The same Web service can be executed in disparate software environments,
meaning the "XML layer" needs to be distinct from the software agents
that execute the services.  
So I think it's really important to include in the definition at least
this distinction.  For example, to clarify the fact that the Web
services description or interface is a separate Web resource.  It could
live at the same URI as the executable agent, and many implementations
do in fact work this way (dereferencing the URI gets you the WSDL file
that describes the executable service accessible at the same endpoint
I think the fact that a description also is discoverable is part of the
definition of a Web service.

	-----Original Message-----
	From: Walden Mathews [mailto:waldenm@optonline.net]
	Sent: Tuesday, April 15, 2003 1:45 PM
	To: Champion, Mike; Www-Ws-Arch@W3. Org
	Subject: Re: Is This a Web Service?
	I disagree about the "how to construct the URL" part -- that's
brittle at best.  The
	handling of forms should be considered in the set of "generic
web protocols".   And I'm
	not clear on your requirements about the format.  Are you saying
that if the service
	just says "responses are in XHTML" that would be good enough?
	Anyway, Anne's proposal was only a SHOULD w.r.t. interface
description at that
	level, and so if that's valid, then going without should also
work.  Just testing the
	[pond] waters...
	----- Original Message ----- 

		From: Champion, Mike
		To: Www-Ws-Arch@W3. Org 
		Sent: Tuesday, April 15, 2003 1:25 PM
		Subject: RE: Is This a Web Service?


			-----Original Message-----
			From: Walden Mathews
			Sent: Tuesday, April 15, 2003 1:16 PM
			To: Anne Thomas Manes; Www-Ws-Arch@W3. Org
			Subject: Re: Is This a Web Service?
			How about leaving off the "should" on the first
one, or amending that sentence to read "The service
			should provide some type of description of its
interface, or restrict itself to a generic web interface." 

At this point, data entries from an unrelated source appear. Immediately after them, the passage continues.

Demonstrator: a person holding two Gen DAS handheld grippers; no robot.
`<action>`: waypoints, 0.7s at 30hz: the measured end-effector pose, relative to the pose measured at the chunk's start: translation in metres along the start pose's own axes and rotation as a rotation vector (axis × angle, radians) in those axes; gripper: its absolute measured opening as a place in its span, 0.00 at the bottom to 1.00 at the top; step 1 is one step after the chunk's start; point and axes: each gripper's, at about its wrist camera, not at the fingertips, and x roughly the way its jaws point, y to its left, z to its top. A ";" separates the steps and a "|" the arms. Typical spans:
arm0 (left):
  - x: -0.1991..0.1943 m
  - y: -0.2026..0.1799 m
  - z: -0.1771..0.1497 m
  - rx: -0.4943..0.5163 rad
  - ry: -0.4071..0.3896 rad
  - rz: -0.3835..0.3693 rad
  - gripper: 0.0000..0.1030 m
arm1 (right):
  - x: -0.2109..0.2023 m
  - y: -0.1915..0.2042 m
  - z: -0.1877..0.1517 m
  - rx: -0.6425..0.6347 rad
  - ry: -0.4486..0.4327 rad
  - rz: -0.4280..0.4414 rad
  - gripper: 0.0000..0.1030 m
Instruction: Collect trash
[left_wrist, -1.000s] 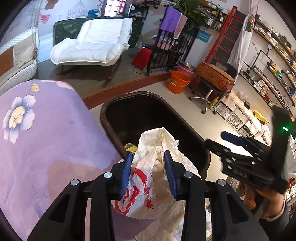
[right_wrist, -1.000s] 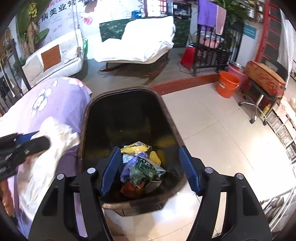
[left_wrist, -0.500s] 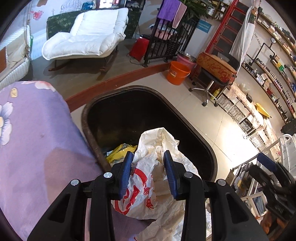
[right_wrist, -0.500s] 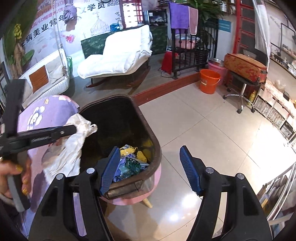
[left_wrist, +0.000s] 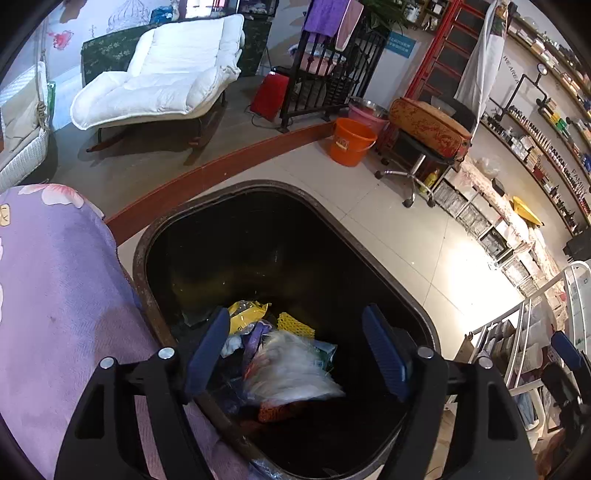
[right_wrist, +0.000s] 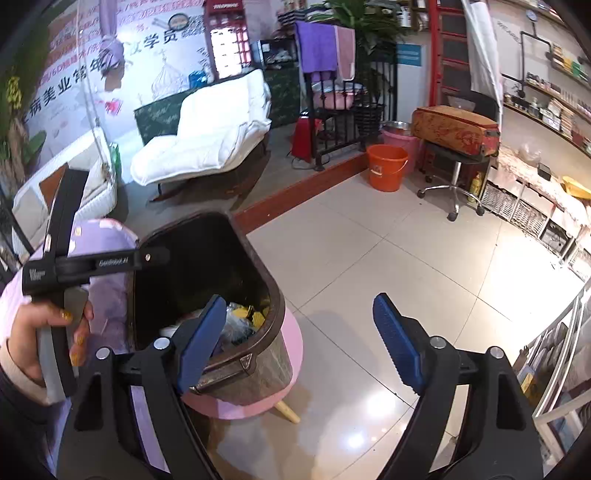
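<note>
A dark brown trash bin (left_wrist: 388, 266) stands open beside a purple flowered cloth (left_wrist: 55, 295). My left gripper (left_wrist: 295, 350) is open and empty right above the bin. A white plastic bag with red print (left_wrist: 291, 373), blurred, lies in the bin on several wrappers (left_wrist: 247, 314). My right gripper (right_wrist: 299, 336) is open and empty, pulled back to the right of the bin (right_wrist: 273, 288), over the tiled floor. The left gripper's body (right_wrist: 92, 262) and the hand holding it show at the left of the right wrist view.
The bin sits on a pink stool (right_wrist: 258, 398). An orange bucket (left_wrist: 351, 140), a rolling stool (left_wrist: 417, 155) and a white lounge chair (left_wrist: 166, 85) stand farther off. Shelves and a white rack (left_wrist: 517, 332) line the right side. Tiled floor (right_wrist: 406, 251) lies to the right.
My left gripper opened and let go of the white bag, which dropped into the bin. My right gripper drew back to the right, away from the bin.
</note>
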 end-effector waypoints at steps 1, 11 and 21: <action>-0.004 -0.001 0.000 0.005 -0.016 0.000 0.74 | -0.001 0.000 0.000 0.001 -0.008 -0.006 0.82; -0.076 -0.006 -0.029 0.029 -0.203 0.074 0.89 | -0.008 0.019 -0.004 -0.024 -0.076 0.003 0.88; -0.146 0.018 -0.077 -0.008 -0.345 0.276 0.95 | -0.035 0.066 -0.022 -0.100 -0.182 0.119 0.94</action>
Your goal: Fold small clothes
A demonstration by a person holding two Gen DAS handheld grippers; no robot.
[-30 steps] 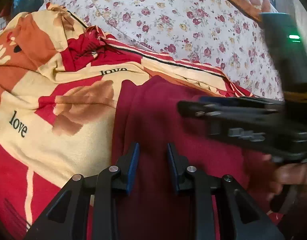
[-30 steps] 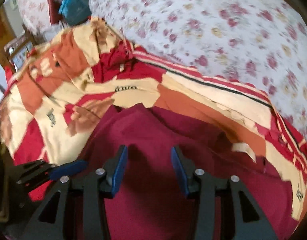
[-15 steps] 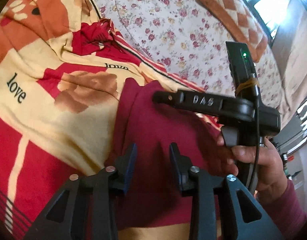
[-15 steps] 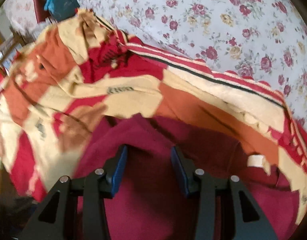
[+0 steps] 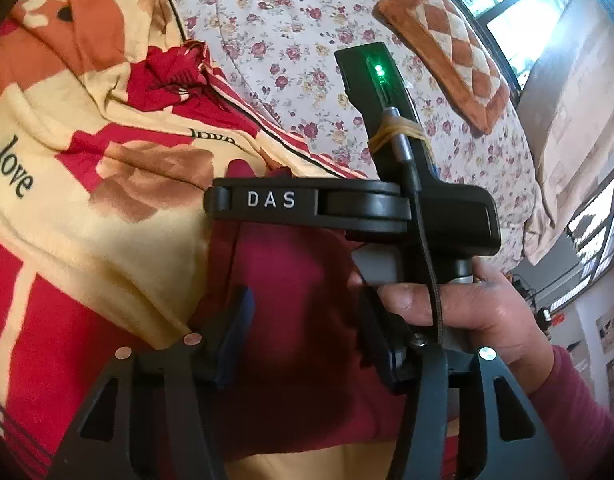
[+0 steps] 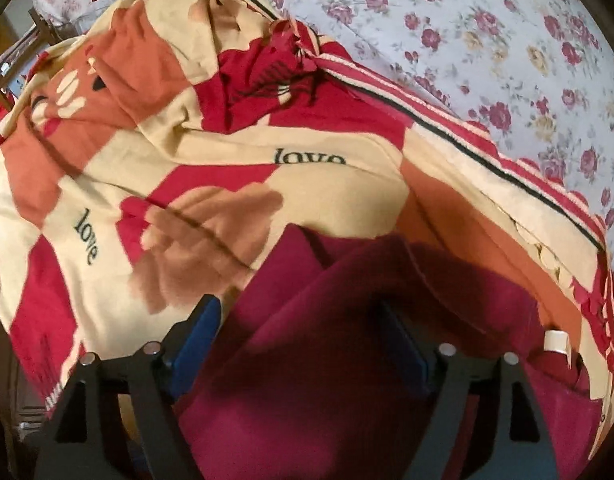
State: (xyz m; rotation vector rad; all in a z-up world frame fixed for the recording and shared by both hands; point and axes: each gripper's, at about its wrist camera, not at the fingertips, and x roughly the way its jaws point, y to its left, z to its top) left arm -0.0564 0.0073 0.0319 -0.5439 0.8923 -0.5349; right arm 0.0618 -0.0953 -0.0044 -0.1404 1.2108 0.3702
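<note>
A soft, limp maroon garment (image 6: 347, 360) lies between the wide-open, empty right gripper (image 6: 307, 344) and left gripper (image 5: 303, 336); an edge is best pinched.

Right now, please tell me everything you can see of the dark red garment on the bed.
The dark red garment is plain maroon, soft-looking cloth, crumpled rather than flat, with a fold ridge toward its far edge. It lies on the patterned "love" blanket. A small white tag shows at its right side. Both the left gripper and right gripper are open over it.
</note>
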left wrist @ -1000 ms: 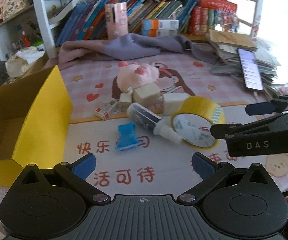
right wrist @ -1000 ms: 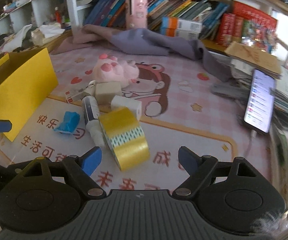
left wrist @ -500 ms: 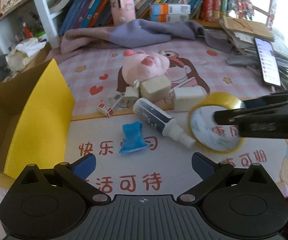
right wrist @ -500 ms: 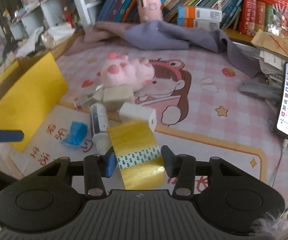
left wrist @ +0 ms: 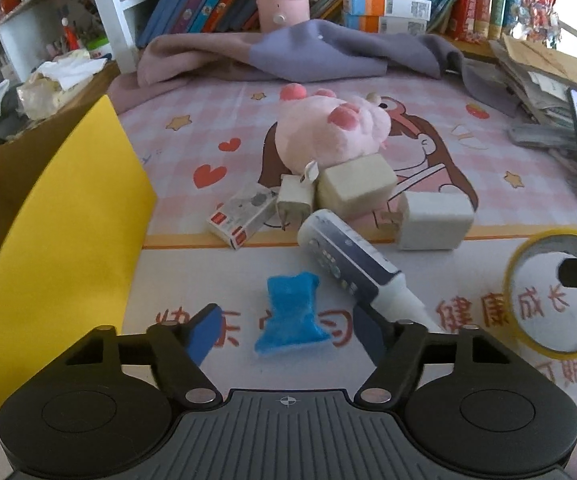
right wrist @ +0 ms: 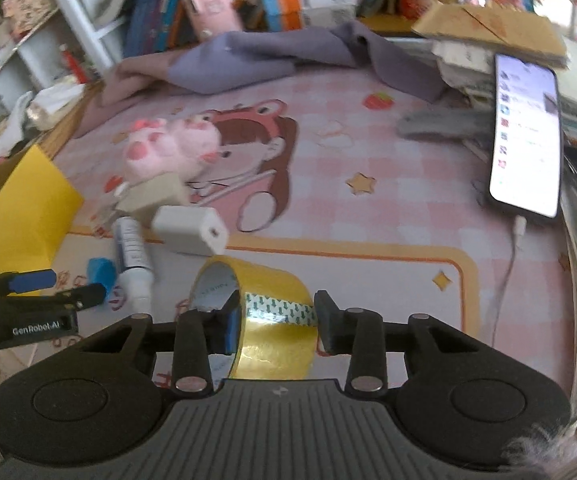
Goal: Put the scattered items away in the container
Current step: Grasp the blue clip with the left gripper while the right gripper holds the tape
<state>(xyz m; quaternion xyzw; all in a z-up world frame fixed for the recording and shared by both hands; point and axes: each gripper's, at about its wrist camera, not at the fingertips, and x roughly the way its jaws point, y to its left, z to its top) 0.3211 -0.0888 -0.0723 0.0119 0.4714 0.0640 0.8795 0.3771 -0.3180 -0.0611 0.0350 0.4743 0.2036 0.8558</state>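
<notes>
The right gripper (right wrist: 275, 323) has just been closing, and its fingers (right wrist: 230, 322) now clamp the tape (right wrist: 266, 320) across its width at lower centre of the right view, one inside the roll and one against its outer edge. The left gripper (left wrist: 286, 330) has just been closing too; its jaws stand half apart either side of the blue wrapper (left wrist: 290, 316) at lower centre of the left view, not pressing it. The tube (left wrist: 348, 260) lies just right of the wrapper. The yellow box (left wrist: 60, 240) fills the left edge. The plush (left wrist: 328, 136), two blocks and a small carton cluster mid-frame.
</notes>
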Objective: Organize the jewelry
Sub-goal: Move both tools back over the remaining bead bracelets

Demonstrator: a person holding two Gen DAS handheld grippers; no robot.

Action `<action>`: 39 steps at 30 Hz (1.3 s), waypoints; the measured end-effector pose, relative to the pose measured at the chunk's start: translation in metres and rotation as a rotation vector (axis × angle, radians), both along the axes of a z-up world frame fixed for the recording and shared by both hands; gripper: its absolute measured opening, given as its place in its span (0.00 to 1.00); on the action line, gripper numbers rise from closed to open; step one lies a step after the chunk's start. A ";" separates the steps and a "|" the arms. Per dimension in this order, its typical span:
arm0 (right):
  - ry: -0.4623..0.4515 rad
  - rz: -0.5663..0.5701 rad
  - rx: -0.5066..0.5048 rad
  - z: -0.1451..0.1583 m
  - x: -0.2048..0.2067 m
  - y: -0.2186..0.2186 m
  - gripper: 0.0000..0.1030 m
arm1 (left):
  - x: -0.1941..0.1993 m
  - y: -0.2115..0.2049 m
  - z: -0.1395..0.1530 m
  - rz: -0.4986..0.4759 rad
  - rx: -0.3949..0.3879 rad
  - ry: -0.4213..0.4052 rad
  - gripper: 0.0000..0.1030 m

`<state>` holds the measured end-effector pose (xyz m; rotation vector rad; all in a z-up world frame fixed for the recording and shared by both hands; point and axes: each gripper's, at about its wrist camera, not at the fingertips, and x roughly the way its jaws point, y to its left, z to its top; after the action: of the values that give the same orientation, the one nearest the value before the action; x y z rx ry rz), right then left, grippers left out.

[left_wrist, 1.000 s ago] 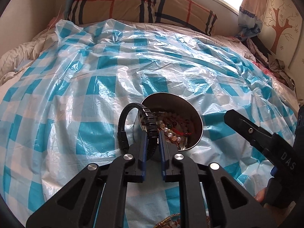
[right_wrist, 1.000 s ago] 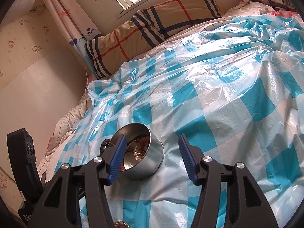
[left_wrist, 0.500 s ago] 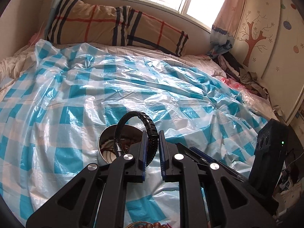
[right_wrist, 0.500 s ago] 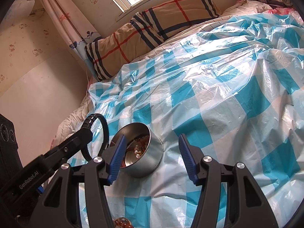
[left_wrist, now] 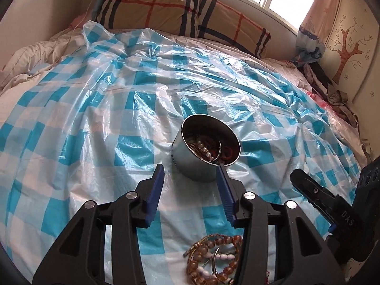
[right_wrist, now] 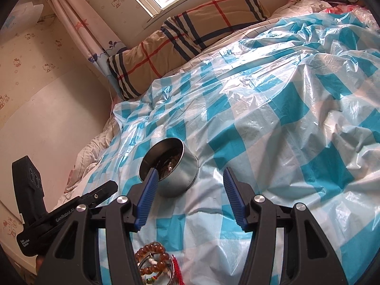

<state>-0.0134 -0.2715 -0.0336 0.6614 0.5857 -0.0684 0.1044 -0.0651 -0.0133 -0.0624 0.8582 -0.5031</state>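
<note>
Reading "GenRobot.AI", the left gripper (left_wrist: 190, 185) just spread its jaws, empty, beside a round shiny tin (left_wrist: 204, 152); right gripper (right_wrist: 188, 190) at 3 o'clock, "DAS", jaws apart.

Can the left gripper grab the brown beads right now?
Probably yes. The left gripper is open and empty, and the beads lie uncovered on the sheet just below it, nearer than the tin. It would only need to dip down.

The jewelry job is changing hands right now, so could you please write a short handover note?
Left gripper: open, empty; its jaws have just been opening, nothing between them.
Right gripper: open, empty.
Metal tin: on the checked plastic sheet, already holding pearls and other pieces.
Left to do: the amber bead bracelets piled on the sheet below the grippers are not yet in the tin.
</note>
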 end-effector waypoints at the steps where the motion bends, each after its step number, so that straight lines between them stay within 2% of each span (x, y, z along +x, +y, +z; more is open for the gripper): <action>1: 0.002 0.005 -0.004 0.000 -0.007 0.002 0.54 | -0.008 0.001 0.000 -0.011 0.013 0.000 0.42; 6: 0.000 0.002 -0.001 0.009 -0.037 0.002 0.54 | -0.043 0.002 0.000 -0.064 0.072 -0.003 0.49; 10: 0.042 0.043 -0.022 0.013 -0.050 0.008 0.54 | -0.063 0.001 -0.004 -0.098 0.113 0.019 0.52; 15: 0.104 0.112 -0.097 0.016 -0.061 0.025 0.55 | -0.080 -0.002 -0.015 -0.145 0.169 0.060 0.54; 20: 0.169 0.183 -0.163 0.012 -0.061 0.045 0.56 | -0.094 -0.006 -0.013 -0.170 0.211 0.034 0.54; 26: 0.254 0.295 -0.243 0.005 -0.058 0.073 0.56 | -0.103 -0.011 -0.012 -0.189 0.253 0.007 0.55; 29: 0.295 0.340 -0.269 -0.001 -0.053 0.082 0.55 | -0.101 -0.015 -0.016 -0.192 0.280 0.020 0.54; 33: 0.335 0.387 -0.249 -0.009 -0.047 0.083 0.53 | -0.091 -0.015 -0.021 -0.206 0.264 0.067 0.54; 36: 0.373 0.434 -0.298 -0.013 -0.041 0.092 0.52 | -0.087 -0.018 -0.022 -0.257 0.249 0.078 0.54; 39: 0.415 0.478 -0.369 -0.018 -0.035 0.105 0.50 | -0.091 -0.032 -0.029 -0.322 0.297 0.092 0.54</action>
<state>-0.0479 -0.1663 -0.0514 0.1325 1.0877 0.1356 0.0136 -0.0976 -0.0422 0.3317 1.0315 -0.6719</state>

		I have a hard time with this.  "Generic web interface"
in the REST sense says nothing about the rules for generating the URI or
the format of the data to be retrieved.
		Think of Google (the "classic" HTTP/HTML version) ... it
might be thought of as a Web service *if* they described the rules for
generating a query (apparently pretty simple, just concatenate the
search terms together with a "+"), and if they described the format
(XHTML  is OK) of the result.  But it's not a "Web service" just by
virtue of having a "generic web interface" -- people can use the HTML
form on www.google.com and make sense of the result, but machines can't.